WHAT IS NEEDED: Taking the line with "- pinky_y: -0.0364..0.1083" as the first and the line with "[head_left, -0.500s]" as the last, set down exactly every line in that range from the entries below, and no more.

[Data extracted from a collection]
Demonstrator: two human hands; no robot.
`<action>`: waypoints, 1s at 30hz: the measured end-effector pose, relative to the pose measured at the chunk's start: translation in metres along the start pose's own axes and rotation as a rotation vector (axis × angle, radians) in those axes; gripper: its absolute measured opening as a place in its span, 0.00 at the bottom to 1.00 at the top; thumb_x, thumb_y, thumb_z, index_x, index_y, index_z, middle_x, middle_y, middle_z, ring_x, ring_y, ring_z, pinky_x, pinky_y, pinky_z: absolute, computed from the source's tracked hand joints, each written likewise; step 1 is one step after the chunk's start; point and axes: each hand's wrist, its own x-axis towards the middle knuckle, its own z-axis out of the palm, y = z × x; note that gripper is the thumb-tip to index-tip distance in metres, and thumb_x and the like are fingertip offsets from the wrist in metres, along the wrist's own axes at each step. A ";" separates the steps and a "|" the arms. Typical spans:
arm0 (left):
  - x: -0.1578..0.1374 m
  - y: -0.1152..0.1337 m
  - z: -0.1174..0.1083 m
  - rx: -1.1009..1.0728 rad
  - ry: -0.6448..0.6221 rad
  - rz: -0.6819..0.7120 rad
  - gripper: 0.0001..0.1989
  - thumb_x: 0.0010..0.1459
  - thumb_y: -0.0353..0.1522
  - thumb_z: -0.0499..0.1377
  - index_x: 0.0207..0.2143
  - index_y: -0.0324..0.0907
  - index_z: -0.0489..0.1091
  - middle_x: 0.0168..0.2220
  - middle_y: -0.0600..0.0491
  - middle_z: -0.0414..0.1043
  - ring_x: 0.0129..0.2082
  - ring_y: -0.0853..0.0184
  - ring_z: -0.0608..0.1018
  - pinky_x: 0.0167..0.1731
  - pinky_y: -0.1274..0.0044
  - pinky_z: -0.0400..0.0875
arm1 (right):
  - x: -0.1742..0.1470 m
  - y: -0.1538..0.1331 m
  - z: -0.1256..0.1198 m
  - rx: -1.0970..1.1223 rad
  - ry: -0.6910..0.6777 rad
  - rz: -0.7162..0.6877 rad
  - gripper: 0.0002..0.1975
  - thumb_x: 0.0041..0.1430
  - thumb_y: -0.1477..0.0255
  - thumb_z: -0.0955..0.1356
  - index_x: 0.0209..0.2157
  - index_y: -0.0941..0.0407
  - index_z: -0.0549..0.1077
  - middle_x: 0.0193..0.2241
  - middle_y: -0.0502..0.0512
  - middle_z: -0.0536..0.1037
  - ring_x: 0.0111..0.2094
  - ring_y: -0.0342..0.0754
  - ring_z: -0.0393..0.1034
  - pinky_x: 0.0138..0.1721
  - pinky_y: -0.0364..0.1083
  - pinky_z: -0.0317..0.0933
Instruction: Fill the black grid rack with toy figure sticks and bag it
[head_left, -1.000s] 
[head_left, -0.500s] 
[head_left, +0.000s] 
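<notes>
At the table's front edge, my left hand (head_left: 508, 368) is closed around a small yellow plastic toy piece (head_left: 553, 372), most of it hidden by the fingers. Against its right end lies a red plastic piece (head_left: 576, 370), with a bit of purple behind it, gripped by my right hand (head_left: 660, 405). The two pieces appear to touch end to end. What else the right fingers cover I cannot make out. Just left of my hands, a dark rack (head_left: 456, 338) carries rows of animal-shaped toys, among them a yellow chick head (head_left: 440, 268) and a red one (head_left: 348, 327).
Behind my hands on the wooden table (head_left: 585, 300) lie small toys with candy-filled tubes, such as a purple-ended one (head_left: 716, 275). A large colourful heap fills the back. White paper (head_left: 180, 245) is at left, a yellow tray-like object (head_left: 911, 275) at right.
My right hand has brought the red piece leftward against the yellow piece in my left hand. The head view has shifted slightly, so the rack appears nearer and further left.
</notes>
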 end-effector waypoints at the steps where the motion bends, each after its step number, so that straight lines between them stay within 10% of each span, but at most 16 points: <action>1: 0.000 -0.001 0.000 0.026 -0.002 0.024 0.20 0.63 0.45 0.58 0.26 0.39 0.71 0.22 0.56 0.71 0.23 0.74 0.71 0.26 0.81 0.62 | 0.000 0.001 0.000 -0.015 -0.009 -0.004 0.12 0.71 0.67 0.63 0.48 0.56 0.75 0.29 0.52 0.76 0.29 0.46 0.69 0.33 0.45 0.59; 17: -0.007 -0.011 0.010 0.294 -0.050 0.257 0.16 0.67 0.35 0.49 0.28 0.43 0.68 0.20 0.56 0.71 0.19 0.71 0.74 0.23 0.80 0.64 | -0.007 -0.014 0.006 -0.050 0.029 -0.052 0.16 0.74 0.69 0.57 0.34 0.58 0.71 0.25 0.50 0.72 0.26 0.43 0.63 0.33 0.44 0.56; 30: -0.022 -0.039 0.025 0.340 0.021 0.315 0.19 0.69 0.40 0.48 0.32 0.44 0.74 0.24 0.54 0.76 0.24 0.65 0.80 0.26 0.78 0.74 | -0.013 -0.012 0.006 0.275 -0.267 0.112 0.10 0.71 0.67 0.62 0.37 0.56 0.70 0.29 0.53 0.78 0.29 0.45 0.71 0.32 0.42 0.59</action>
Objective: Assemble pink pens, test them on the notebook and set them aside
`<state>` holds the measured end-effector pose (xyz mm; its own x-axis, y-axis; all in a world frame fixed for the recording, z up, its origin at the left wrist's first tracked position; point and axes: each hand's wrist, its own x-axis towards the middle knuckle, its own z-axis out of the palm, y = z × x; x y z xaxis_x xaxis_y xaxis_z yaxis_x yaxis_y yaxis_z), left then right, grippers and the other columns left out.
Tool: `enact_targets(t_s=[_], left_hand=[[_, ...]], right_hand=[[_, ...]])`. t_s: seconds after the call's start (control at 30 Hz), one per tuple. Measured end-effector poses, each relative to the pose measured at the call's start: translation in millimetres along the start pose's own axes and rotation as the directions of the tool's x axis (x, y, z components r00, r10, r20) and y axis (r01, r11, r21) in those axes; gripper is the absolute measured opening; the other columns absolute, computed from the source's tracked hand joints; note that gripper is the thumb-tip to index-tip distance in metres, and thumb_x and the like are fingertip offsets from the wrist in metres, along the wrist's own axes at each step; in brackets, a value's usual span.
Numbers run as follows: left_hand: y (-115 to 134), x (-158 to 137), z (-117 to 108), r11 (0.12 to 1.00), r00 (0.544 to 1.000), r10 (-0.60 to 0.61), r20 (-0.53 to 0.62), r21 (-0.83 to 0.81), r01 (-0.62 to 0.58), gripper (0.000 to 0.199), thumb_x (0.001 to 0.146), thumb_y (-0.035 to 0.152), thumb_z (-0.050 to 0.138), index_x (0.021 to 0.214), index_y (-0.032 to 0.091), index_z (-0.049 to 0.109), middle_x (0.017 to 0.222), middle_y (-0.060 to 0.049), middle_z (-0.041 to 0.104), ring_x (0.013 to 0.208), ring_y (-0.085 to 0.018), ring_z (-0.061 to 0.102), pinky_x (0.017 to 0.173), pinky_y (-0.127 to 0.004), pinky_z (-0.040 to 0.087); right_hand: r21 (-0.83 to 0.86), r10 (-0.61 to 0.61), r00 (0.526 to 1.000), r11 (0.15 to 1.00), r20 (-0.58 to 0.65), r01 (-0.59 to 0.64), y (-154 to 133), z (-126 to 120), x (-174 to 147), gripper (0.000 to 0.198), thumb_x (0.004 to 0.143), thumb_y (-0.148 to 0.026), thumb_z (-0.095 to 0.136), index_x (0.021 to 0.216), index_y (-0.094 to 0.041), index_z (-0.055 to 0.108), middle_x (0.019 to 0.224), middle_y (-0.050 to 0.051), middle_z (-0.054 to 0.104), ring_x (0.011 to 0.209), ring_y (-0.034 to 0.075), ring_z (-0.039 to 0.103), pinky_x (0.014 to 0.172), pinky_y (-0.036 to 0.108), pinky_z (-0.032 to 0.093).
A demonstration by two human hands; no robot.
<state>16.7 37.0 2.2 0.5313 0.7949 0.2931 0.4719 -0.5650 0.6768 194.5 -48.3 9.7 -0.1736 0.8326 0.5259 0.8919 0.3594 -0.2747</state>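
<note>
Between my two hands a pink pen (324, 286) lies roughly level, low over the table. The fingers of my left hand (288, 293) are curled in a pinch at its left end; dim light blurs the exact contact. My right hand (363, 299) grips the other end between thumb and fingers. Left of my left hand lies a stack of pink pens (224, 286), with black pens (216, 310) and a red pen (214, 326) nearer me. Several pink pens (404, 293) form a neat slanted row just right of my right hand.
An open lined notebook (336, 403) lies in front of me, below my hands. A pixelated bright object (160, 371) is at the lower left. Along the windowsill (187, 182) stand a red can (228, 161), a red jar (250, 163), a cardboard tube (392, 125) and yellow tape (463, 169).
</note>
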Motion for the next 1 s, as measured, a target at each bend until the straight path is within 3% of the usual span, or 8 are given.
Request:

WRITTEN RESPONSE:
  - pinky_y: -0.0364..0.1083
  - pinky_z: -0.0317..0.0933
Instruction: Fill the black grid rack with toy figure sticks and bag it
[head_left, -1.000s] 
[head_left, -0.500s] 

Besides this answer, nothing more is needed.